Take action if you have symptoms of an E. coli infection:
- Talk to your healthcare provider.
- Write down what you ate in the week before you got sick.
- Report your illness to your local or state health department.
- Help us solve the outbreak by answering public health officials’ questions about your illness.
Follow these general ways to prevent getting sick from E. coli:
- Wash your hands after using the restroom or changing diapers, before and after preparing or eating food, and after contact with animals.
- Cook meats thoroughly. Use a food thermometer to check that the meat has reached a safe internal temperatureexternal icon.
- Don’t cross-contaminate food preparation areas. Thoroughly wash hands, counters, cutting boards, and utensils after touching raw meat.
- Wash fruits and vegetables before eating, unless the package says the contents have been washed.
- Avoid raw milk, other unpasteurized dairy products, and unpasteurized juices.
- People usually get sick from Shiga toxin-producing E. coli (STEC) 2 to 8 days (average of 3 to 4 days) after swallowing the germ.
- Symptoms often include severe stomach cramps, diarrhea (often bloody), and vomiting. Some people may have a fever, which usually is not very high (less than 101˚F/38.5˚C).
- Some people with a STEC infection may get a type of kidney failure called hemolytic uremic syndrome (HUS).
- Antibiotics are not recommended for patients with suspected E. coli infections until diagnostic testing can be performed and E. coli infection is ruled out. Some studies have shown that administering antibiotics to patients with E. coli infections might increase their risk of developing HUS, and a benefit of treatment has not been clearly demonstrated.
- For more information, see Symptoms of E. coli Infection.
November 23, 2020
Since the last update on October 28, 2020, 16 ill people were added to this investigation.
As of November 19, 2020, a total of 39 people infected with the outbreak strain of E. coli O157:H7 have been reported from 18 states. A list of the states and the number of cases in each can be found on the Map of Reported Cases page.
Illnesses started on dates ranging from August 10, 2020, to October 23, 2020. Ill people range in age from 1 to 85 years, with a median age of 38 years, and 62% are female. Of 30 ill people with information available, 19 people were hospitalized and 4 people developed hemolytic uremic syndrome (HUS), a type of kidney failure. No deaths have been reported.
Illnesses might not yet be reported due to the time it takes between when a person becomes ill and when the illness is reported. This takes an average of 2 to 4 weeks. Please see the Timeline for Reporting Cases of E. coli O157 Infection for more details.
Investigation of the Outbreak
Investigators are continuing to collect different types of data to identify the source of this outbreak.

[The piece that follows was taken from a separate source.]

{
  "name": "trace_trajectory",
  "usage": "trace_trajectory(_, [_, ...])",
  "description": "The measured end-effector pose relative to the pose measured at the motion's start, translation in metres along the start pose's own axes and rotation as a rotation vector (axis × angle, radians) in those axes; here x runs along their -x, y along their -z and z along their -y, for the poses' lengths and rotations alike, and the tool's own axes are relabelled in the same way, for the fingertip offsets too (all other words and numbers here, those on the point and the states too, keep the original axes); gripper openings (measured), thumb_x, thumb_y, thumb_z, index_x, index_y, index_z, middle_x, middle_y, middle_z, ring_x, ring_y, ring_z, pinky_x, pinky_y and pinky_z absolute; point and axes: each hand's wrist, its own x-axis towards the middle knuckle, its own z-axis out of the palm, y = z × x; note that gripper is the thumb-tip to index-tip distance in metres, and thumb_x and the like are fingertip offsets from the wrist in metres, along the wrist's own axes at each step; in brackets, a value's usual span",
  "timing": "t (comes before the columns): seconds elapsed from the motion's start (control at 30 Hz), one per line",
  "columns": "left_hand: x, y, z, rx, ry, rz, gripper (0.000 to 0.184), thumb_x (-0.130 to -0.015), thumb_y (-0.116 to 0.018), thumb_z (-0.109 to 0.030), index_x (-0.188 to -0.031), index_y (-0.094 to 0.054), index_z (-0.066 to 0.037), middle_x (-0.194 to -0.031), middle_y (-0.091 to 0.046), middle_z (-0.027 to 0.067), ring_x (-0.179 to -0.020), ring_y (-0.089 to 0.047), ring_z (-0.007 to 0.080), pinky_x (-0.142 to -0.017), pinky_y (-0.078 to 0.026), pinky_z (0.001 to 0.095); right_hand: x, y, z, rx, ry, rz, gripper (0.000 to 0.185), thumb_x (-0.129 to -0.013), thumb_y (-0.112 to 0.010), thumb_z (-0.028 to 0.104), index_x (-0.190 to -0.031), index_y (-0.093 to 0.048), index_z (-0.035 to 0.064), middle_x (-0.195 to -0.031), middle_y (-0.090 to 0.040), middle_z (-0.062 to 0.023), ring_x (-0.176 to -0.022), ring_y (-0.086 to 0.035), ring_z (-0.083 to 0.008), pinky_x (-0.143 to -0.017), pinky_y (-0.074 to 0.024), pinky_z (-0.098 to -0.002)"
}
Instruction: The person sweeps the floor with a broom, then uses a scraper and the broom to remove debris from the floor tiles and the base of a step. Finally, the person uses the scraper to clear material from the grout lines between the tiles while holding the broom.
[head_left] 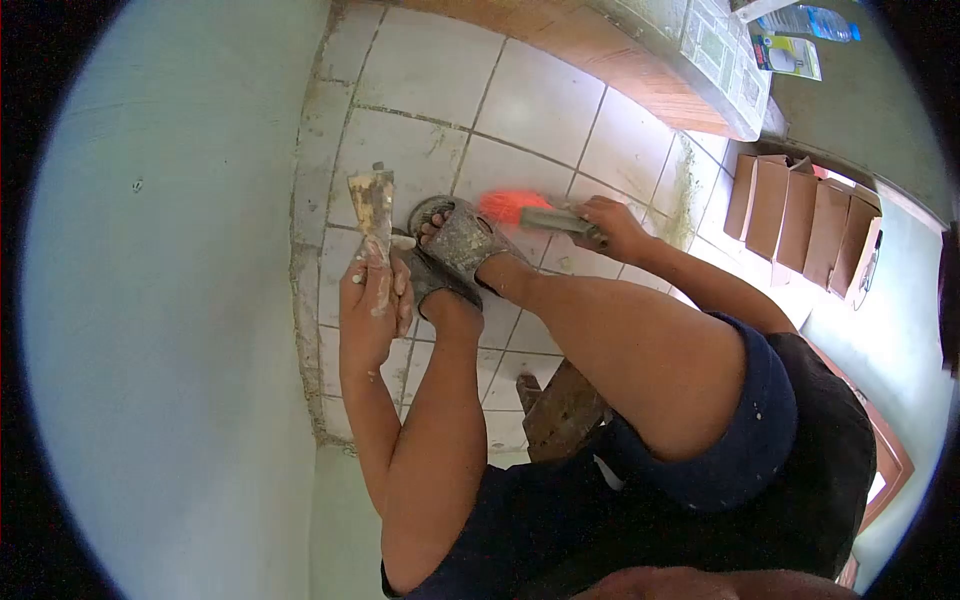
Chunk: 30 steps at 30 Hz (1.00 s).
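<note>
Red-bristled brush (513,206) in right hand (615,232), scraper (373,202) in left hand (372,305); tiled floor (430,65) bears residue (686,192); work judged incomplete.

At left of center, the left hand (378,290) holds a smeared scraper (373,205) upright, while right of center the right hand (612,228) grips a brush (530,212) with red bristles over the tiled floor (430,70), beside the sandals (462,240).
</note>
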Motion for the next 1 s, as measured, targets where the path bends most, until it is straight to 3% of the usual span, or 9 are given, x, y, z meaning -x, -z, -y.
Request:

State and local public health officials are interviewing ill people to determine what they ate and other exposures in the week before they got sick. Of the 22 ill people interviewed to date, all reported eating a variety of leafy greens, like spinach (16), romaine lettuce (15), iceberg lettuce (12), and mixed bag lettuce (8). No single type or brand of leafy greens or other food item has been identified as the source of this outbreak. CDC is not advising people avoid any particular food at this time.
This investigation is ongoing, and CDC will provide more information as it becomes available.